Not only this, but the ability to embed content such as YouTube videos and SlideShare presentations means that you have a Google-friendly website in terms of multimedia content too. SlideShare presentations are becoming increasingly popular as a content marketing tool, with many preferring it over white papers now, as it’s a simple but effective way to present content in a form that’s easy to digest.
Tweets, Facebook reviews, LinkedIn recommendations, all of these can also be pulled from social to further boost trust between the client and their users. All of this means that you’re creating a site that is making the very most of social media in terms of usability, SEO, consumer trust and engagement.
Design opportunity and social
There’s nothing to say that you have to be restricted to using social plugins, or icons for each social media site. These can be incorporated into the design to match the branding of the company.
For example, the design below is a good example of using creativity to make branded social icon links, whilst keeping them entirely recognize as relating to each social network.
As you can see, it’s immediately apparent which network matches each button, but the designer has been clever and linked the icons to the style of the website. If we now go and check out the social media sites that are linked, you can see that the fishing company has done well with Twitter and carried on the theme, but failed somewhat on Facebook by just using a logo.
For most designers it’s a simple matter to design Twitter headers and Facebook cover images in Photoshop and the impact it has on the overall brand is well worth it.
Social plugins and logins
Social logins are a great way to include a call to action and create a community without asking too much of the user. These are not just an ideal way of making the site more social by allowing comments and suchlike, but they provide valuable and accurate data that can be used for marketing.

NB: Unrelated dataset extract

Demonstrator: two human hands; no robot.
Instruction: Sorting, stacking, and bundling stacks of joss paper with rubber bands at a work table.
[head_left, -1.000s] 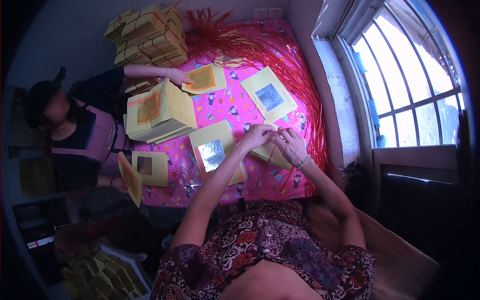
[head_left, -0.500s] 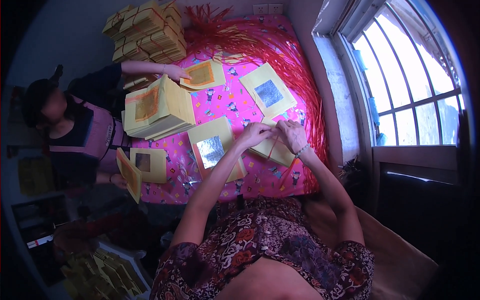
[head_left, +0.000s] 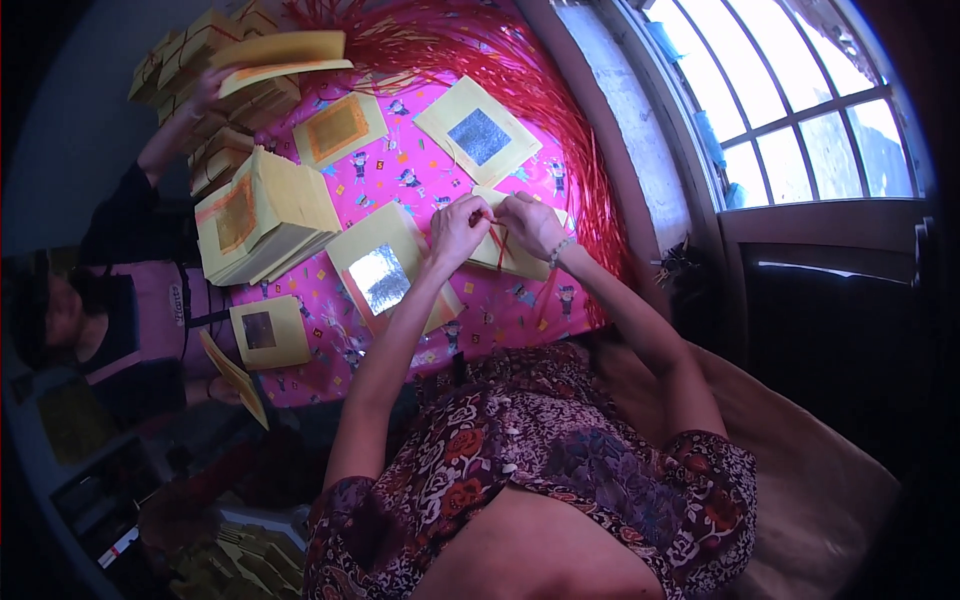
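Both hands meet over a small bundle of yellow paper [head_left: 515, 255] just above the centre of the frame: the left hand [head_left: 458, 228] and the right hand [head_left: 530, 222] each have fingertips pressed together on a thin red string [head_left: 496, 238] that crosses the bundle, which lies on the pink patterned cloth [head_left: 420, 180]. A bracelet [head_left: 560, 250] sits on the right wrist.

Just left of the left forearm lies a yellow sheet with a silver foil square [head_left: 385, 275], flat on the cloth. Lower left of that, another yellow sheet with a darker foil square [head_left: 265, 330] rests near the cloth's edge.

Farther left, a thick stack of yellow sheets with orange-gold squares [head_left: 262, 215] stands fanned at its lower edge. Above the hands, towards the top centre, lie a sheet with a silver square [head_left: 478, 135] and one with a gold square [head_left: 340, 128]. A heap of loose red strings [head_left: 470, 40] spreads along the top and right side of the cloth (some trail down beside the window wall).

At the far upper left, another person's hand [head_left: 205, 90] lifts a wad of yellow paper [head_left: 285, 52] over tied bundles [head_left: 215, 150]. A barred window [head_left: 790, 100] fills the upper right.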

This can then be used for personalizing the user experience for content, product recommendations and more. This is invaluable for a company looking to streamline their lead generation but it can be a little problematic from the perspective of the developer.
Of course, there are plenty of companies out there who provide social login connectivity as a service, but if you want to code your own there’s a good, detailed article on the MSDN site by Andrew Dodson.
For reference, Facebook remains the preferred network for social login across pretty much all industries, so you could begin with that one first. Bear in mind that it’s thought G+ will catch up by 2016, so you could also include a G+ login.
Further advantages to providing social login options with a site include doing away with forms. Social login performs the same function, which is simply to collect user information and build a mailing list, to name but one. Add to that the ability of mobile users to login with a single click, and you’re onto a winner.
With regard to plugins, whilst they can slow a site slightly, they are worth having for sharing purposes, as shares are counted by search engines as being useful.
Get your social skills perfected
In order to give clients the best possible service, every designer should be prepared to integrate social and know the reasons for doing so. The benefits are numerous to the client and include excellent branding opportunities, increased SEO and lead generation, an enhanced user experience and more.
With mobile becoming more and more common when it comes to what we use to browse the net, social can play a vital part too. Many sites are discovered through social media sites and so creating eye-catching designs for social media profiles is another way to increase traffic.
Social also gives a site the ability to host multimedia content and allows this to be shared in a two-way manner between the site and the social media presence.
At the end of the day, there’s no getting away from the social media revolution, so the best approach is to maximize the benefits it can give to your clients and in turn, your own business.